À l’Ouest de Pluton
Myriam Verreault
par Helen Faradji
Parlez d’adolescence au cinéma et observez. C’est presque instantanément que fusent les références aux trois pièces maîtresses du genre : l’existentiel Elephant de Gus Van Sant, l’éthéré The Virgin Suicides de Sofia Coppola et l’opus cru de Larry Clark, Kids. Une sainte trinité sous les auspices de laquelle se plaçait ainsi parfaitement le saisissant Tout est parfait d’Yves-Christian Fournier.

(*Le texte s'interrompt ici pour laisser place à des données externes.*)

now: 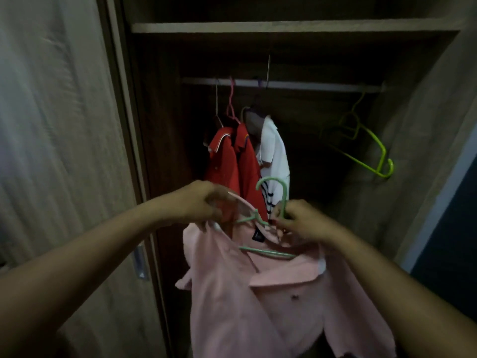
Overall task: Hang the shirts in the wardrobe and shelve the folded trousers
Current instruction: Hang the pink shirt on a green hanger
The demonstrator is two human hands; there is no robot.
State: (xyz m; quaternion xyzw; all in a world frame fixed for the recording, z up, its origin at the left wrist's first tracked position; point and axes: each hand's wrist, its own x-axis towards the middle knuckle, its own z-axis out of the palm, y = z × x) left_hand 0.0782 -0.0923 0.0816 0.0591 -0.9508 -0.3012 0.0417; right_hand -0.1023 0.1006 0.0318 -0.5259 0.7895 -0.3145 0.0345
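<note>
A pink polo shirt (258, 301) hangs in front of me on a mint green hanger (268, 251), below the wardrobe rail (309, 85). My left hand (204, 202) grips the shirt's left shoulder and collar. My right hand (299, 220) is closed around the stem of the hanger, just under its hook. On the rail hang two red shirts (232, 161) and a white shirt (275, 151) with dark stripes. No folded trousers are in view.
An empty lime green hanger (371, 148) hangs at the rail's right end. A shelf board (284, 27) runs above the rail. The wardrobe's open door (64, 125) stands at my left, a side panel (426, 125) at the right.
</note>
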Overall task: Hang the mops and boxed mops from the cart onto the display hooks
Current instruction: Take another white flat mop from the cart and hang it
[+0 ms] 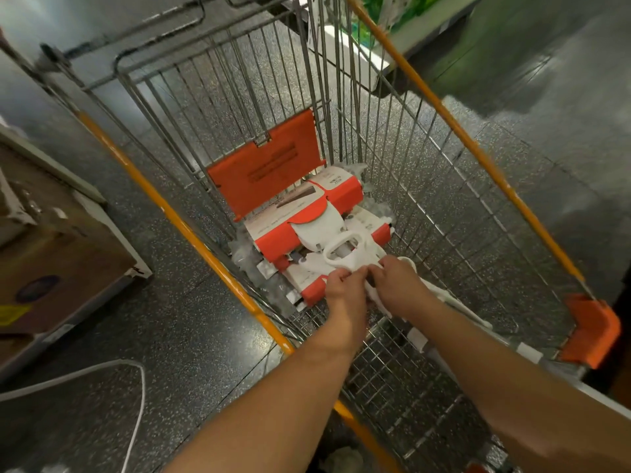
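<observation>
Biggest thing in view was the speckled dark floor (191,336) under everything. On it stood the wire shopping cart (170,215) with its orange rails, and both arms reached down into the basket.

Off to the outside of the left hand, well apart from the cart, sat a brown cardboard box (51,261) on a low platform. Way out beyond the right hand there was a shelf with green packs (403,15), too blurry to read.

Inside the cart, just past the fingertips, lay a stack of red-and-white boxed mops (307,213). Behind them the orange seat flap (266,172) leaned against the far end.

The loose white mop (341,264) lay on top of those boxes. Its looped plastic end was right in front of the knuckles, and a white shaft ran back under the right forearm.

Left hand (341,288) and right hand (399,285) were side by side, almost touching. Both had fingers curled around the white plastic of that mop.

So I'd say this was the pick-up step, and nothing from this load looked hung yet. No display hooks were in view.

The next move probably needs a clean lift so the loop doesn't snag on the boxes or the wire sides. After that, turn to find the hooks.

There was also a white cable (136,404) on the floor by the left elbow, which could be a trip risk.
</observation>
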Tool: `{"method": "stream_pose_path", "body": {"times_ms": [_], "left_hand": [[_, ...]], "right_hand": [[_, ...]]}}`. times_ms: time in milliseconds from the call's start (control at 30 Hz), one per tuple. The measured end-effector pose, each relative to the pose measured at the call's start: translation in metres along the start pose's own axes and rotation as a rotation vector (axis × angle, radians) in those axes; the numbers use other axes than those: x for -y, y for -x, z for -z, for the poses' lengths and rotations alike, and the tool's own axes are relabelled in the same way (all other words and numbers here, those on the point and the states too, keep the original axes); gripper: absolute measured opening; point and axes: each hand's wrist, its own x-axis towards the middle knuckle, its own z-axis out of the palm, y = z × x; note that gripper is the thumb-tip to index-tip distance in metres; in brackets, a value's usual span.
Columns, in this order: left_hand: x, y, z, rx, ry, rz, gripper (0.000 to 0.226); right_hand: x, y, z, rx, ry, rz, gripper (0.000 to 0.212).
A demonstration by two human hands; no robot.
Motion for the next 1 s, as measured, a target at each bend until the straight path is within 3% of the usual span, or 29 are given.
{"method": "stream_pose_path", "body": {"times_ms": [133, 433, 567, 733, 1000], "left_hand": [[0.000, 0.006, 0.001, -0.005, 0.006, -0.040, 0.024], [-0.014, 0.062, -0.004, 0.068, -0.073, -0.213, 0.033], [-0.020, 0.101, -0.001, 0.110, -0.099, -0.303, 0.030], [-0.023, 0.153, 0.002, 0.160, -0.120, -0.415, 0.016], [-0.047, 0.223, -0.007, 0.301, -0.178, -0.528, 0.032]], "right_hand": [[0.002, 0.012, 0.002, -0.053, -0.135, -0.019, 0.022], [0.016, 0.075, 0.027, -0.273, -0.401, 0.031, 0.028], [0.020, 0.112, 0.038, -0.340, -0.464, 0.033, 0.036], [0.026, 0.161, 0.052, -0.434, -0.478, 0.064, 0.030], [0.038, 0.221, 0.086, -0.616, -0.571, 0.093, 0.029]]}}
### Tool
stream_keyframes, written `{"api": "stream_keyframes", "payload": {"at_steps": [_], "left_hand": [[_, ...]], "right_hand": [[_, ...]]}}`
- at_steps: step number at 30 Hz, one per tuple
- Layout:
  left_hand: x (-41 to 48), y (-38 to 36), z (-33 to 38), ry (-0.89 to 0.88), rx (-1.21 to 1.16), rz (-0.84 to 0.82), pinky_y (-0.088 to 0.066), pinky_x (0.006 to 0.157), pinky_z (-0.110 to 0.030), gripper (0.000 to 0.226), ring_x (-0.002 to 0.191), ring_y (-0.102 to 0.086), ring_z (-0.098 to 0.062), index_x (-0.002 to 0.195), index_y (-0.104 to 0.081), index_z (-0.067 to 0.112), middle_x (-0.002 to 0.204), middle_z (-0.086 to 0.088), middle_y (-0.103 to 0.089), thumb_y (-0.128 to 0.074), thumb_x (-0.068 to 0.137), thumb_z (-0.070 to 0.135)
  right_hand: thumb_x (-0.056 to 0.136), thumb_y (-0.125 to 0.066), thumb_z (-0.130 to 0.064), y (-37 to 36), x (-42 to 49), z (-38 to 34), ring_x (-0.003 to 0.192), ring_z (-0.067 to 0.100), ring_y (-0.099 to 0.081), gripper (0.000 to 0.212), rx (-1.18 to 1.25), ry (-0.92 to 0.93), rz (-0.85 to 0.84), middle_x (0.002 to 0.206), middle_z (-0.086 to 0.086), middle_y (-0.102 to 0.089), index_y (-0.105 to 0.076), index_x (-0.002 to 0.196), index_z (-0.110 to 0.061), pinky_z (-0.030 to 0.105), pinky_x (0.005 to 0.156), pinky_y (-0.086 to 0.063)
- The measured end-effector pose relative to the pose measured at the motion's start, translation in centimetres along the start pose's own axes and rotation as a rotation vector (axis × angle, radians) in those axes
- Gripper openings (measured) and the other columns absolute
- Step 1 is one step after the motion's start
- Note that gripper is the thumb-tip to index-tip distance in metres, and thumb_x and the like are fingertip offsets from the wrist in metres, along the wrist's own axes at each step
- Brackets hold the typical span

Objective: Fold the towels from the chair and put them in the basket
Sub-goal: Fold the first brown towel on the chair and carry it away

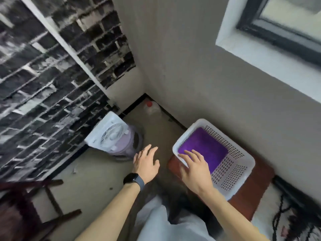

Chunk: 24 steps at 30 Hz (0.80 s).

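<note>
Towel, purple and folded, lies flat in the basket, toward its far-left side. The fingers of my right hand are spread straight over its near corner, gripping nothing; whether they touch it I cannot tell. My left hand hangs open over the floor, also holding nothing. If my fingers drag as I draw back, I judge the fold could pull loose. Leaning on the rim could tip the basket on the brown stool beneath it. The chair is cut off at the lower left and blurred, so I cannot see any towels on it.
</note>
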<state>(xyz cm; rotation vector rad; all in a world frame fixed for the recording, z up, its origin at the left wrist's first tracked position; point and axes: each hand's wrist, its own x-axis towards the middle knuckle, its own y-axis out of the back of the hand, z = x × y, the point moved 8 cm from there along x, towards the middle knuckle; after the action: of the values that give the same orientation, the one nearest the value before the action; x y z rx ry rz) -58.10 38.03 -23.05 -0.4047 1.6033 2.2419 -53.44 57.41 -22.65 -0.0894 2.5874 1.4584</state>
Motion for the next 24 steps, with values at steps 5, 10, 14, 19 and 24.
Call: {"api": "stream_keyframes", "payload": {"at_steps": [5, 10, 14, 19, 24], "left_hand": [[-11.4, 4.3, -12.7, 0.375, -0.35, 0.278, -0.041, 0.103, -0.038, 0.06, 0.121, -0.055, -0.029, 0.134, -0.057, 0.02, 0.134, -0.005, -0.057, -0.046, 0.079, 0.041], [-23.6, 5.6, -23.1, 0.657, -0.398, 0.394, -0.045, 0.099, -0.035, 0.056, 0.123, -0.053, -0.026, 0.144, -0.042, 0.031, 0.138, -0.003, -0.055, -0.054, 0.089, 0.036], [-33.8, 5.0, -31.0, 0.82, -0.438, 0.496, -0.046, 0.092, -0.032, 0.052, 0.122, -0.054, -0.024, 0.145, -0.04, 0.034, 0.137, 0.002, -0.057, -0.052, 0.094, 0.038], [-45.7, 4.5, -40.7, 0.952, -0.485, 0.644, -0.05, 0.089, -0.035, 0.041, 0.113, -0.059, -0.023, 0.133, -0.051, 0.035, 0.131, 0.003, -0.059, -0.052, 0.092, 0.037], [-55.2, 5.6, -49.2, 1.044, -0.472, 0.779, -0.048, 0.087, -0.032, 0.037, 0.112, -0.06, -0.021, 0.129, -0.057, 0.034, 0.121, 0.004, -0.065, -0.054, 0.091, 0.033]], "right_hand": [[0.083, -0.06, -0.026, -1.4, -0.8, -15.1, 0.118, 0.027, -0.06, 0.034, 0.032, 0.487, -0.078, 0.117, -0.007, -0.071, -0.07, 0.115, -0.024, 0.038, 0.099, -0.05], [0.086, -0.043, -0.04, -6.0, -5.3, -28.6, 0.111, 0.027, -0.059, 0.038, -0.105, 0.789, -0.27, 0.104, -0.006, -0.071, -0.068, 0.112, -0.028, 0.037, 0.085, -0.054], [0.088, -0.039, -0.044, -10.6, -11.9, -38.9, 0.112, 0.03, -0.059, 0.043, -0.112, 1.0, -0.397, 0.11, -0.004, -0.071, -0.066, 0.119, -0.03, 0.041, 0.086, -0.054], [0.09, -0.04, -0.049, -16.7, -21.1, -50.1, 0.118, 0.024, -0.056, 0.04, -0.137, 1.173, -0.451, 0.116, -0.015, -0.069, -0.063, 0.12, -0.037, 0.045, 0.089, -0.053], [0.09, -0.046, -0.046, -22.7, -28.2, -59.0, 0.125, 0.024, -0.053, 0.037, -0.106, 1.233, -0.516, 0.119, -0.008, -0.07, -0.066, 0.12, -0.034, 0.044, 0.095, -0.051]]}}
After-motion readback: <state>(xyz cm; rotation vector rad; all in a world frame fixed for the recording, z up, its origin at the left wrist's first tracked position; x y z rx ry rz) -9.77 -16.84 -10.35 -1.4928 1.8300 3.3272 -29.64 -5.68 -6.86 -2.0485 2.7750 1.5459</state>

À sa manière, À l’ouest de Pluton, première réalisation d’Henry Bernadet et Myriam Verreault peut lui aussi revendiquer sa place dans la descendance. Il suffit par exemple d’observer ces plans fixes à la grande profondeur de champ d’un jeune skater ponctuant le film pour avoir immédiatement envie d’évoquer l’onirisme urbain et la mélancolie de Gus Van Sant. Il suffit encore d’écouter quelques « débats » (faut-il aimer pour coucher?) parsemant le récit pour songer à une version polie de quelques dialogues clarkiens. Pourtant, malgré ces indéniables liens, il serait injuste de réduire À l’ouest de Pluton à une série de correspondances plus ou moins élogieuses.

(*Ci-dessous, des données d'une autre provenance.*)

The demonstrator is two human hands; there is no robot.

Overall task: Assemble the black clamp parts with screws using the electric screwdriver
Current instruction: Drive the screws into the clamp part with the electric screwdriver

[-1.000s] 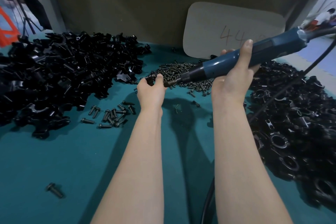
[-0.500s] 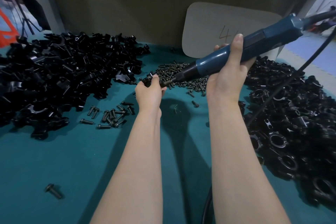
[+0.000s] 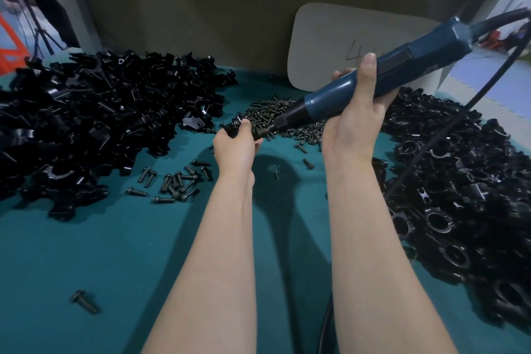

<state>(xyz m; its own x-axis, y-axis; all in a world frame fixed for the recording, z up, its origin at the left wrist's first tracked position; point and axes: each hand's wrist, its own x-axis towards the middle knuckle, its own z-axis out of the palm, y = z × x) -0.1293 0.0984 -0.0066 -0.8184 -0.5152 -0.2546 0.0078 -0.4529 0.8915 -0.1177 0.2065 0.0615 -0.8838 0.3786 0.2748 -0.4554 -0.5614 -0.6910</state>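
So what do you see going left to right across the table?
First the left clamp pile → left hand, holding a clamp → right hand, holding the screwdriver → right clamp pile.

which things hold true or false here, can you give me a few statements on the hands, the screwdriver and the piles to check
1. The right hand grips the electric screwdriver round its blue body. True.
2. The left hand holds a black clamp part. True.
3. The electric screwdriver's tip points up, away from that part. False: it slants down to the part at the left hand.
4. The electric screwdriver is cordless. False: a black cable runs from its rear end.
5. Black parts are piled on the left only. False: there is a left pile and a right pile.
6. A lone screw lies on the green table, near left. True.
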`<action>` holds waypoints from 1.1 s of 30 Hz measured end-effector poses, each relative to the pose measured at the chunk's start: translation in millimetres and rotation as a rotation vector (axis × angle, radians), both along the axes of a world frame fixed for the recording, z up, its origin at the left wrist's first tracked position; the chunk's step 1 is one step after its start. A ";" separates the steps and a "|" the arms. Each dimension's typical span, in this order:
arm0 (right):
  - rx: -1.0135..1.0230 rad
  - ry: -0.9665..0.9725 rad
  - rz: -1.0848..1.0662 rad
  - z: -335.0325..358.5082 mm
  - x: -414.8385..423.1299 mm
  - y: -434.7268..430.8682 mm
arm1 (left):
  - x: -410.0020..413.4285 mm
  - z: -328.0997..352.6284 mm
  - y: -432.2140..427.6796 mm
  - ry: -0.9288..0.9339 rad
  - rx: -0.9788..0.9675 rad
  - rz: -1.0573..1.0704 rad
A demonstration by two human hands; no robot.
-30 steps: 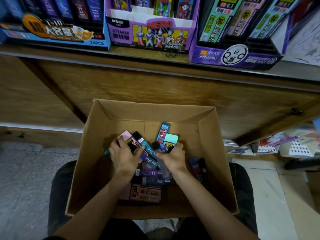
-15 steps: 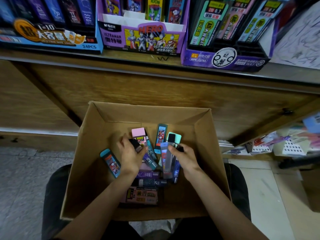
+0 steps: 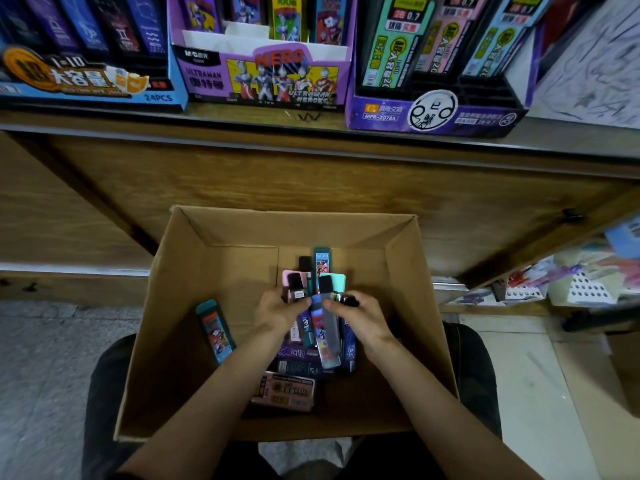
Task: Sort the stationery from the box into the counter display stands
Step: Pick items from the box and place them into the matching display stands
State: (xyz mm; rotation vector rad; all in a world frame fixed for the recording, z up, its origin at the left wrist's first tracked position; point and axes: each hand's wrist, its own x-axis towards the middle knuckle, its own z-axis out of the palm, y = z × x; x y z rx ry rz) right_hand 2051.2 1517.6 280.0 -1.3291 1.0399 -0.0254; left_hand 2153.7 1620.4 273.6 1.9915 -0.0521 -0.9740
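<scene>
**A:** Where are the hands?

**B:** Both are in the box [image 3: 166, 341]. The left hand [image 3: 280, 311] grips a few cases [image 3: 294, 287], a pink one foremost. The right hand [image 3: 360, 318] pinches a grey case [image 3: 330, 327], with a mint case [image 3: 336, 282] behind it.

**A:** What has changed?

**B:** The hands have drawn closer, so the two bundles nearly touch.

**A:** And the teal case [image 3: 214, 332]?

**B:** It still lies flat, left of the left hand. The stands [image 3: 263, 81] are on the counter [image 3: 259, 116], well beyond the fingertips.
</scene>
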 end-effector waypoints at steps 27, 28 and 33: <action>0.187 -0.203 -0.209 17.9 16.6 5.3 | -7.0 25.1 3.3 0.193 -0.321 -0.131; 0.187 -0.209 -0.204 17.7 17.1 7.1 | -5.6 23.4 3.9 0.201 -0.320 -0.126; 0.403 -0.308 -0.218 18.9 14.3 5.8 | 1.2 14.7 11.1 0.204 -0.277 -0.111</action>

Car À l’ouest de Pluton est un objet singulier. Une rareté dans le paysage cinématographique québécois. Un tour de force aussi, notamment par ses conditions de production. Tourné pour une bouchée de pain, longtemps mûri dans l’esprit de ses créateurs, il se distingue encore par l’incroyable travail effectué avec ses acteurs : une quinzaine d’adolescents de 14, 15 ans, recrutés dans l’école secondaire de Loretteville, en banlieue de Québec, chargés d’interpréter leurs propres rôles après plusieurs mois d’improvisation et de discussions. D’un naturel absolument confondant, nous confiant sans gêne leurs préoccupations des plus triviales aux plus essentielles, (re-)vivant pour nous l’intense expérience de toutes les premières fois, ils sont l’épine dorsale de ce récit en forme de radiographie de la jeunesse québécoise.

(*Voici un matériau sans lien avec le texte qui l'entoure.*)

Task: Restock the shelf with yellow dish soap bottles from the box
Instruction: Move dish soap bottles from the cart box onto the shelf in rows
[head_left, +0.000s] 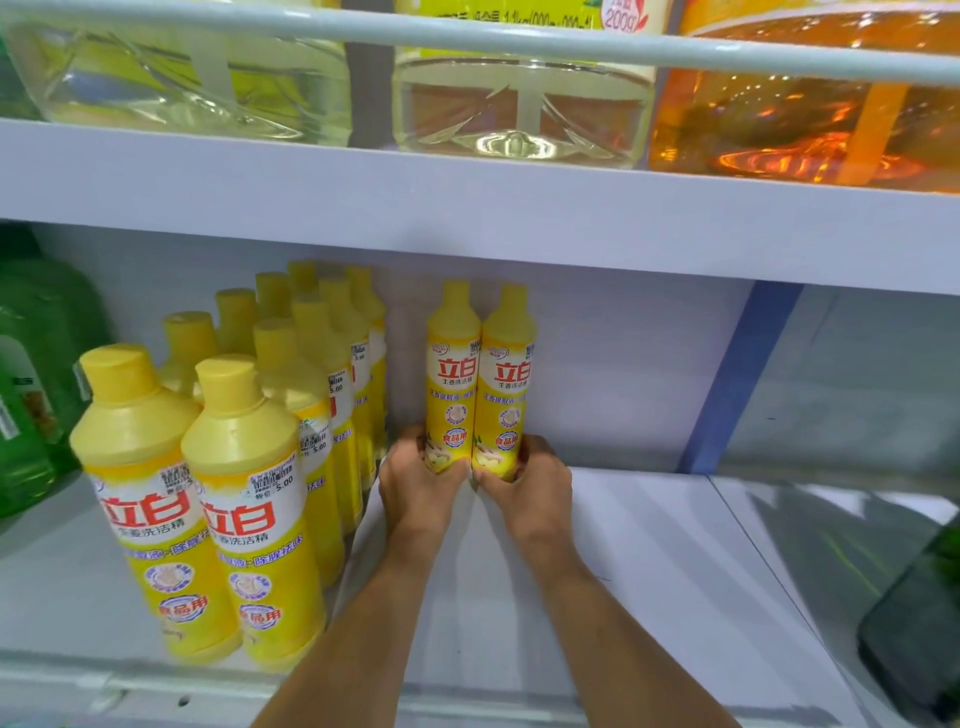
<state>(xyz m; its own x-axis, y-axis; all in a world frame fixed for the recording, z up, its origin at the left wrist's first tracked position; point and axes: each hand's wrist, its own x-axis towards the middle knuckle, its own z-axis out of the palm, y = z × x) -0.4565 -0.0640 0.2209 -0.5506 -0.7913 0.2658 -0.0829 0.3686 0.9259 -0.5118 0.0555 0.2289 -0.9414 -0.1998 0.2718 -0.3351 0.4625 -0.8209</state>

Mais c’est encore la mise en scène réfléchie de Bernadet et Verreault pour les mettre en valeur qui frappe. Combinant prises de vues nerveuses à l’épaule (comme pour mieux capter le tumultueux bouillonnement de la jeunesse) à des observations sereines et poétiques du quotidien de cette banlieue sans âme, la caméra parvient aussi à transmettre un effet de direct absolument captivant. Non pas parce qu’elle s’acoquine sans cesse au documentaire, tout en parvenant il faut le souligner à y rattacher sans couture apparente une trame fictionnelle solide, mais parce qu’elle arrive à nous donner l’extraordinaire sentiment d’assister à la naissance d’une génération. Ces adolescents sont en train de quitter l’enfance, de devenir des citoyens, des amis, des amoureux, des acteurs. Et c’est avec beaucoup de finesse qu’À l’ouest de Pluton parvient à nous faire croire que cette mue se produit précisément en cette douce journée d’automne qu’il observe. C’est cette impression qu’il nous donne de devenir un témoin privilégié de la mise au monde du Québec de demain qui rend ce film aussi touchant qu’attachant.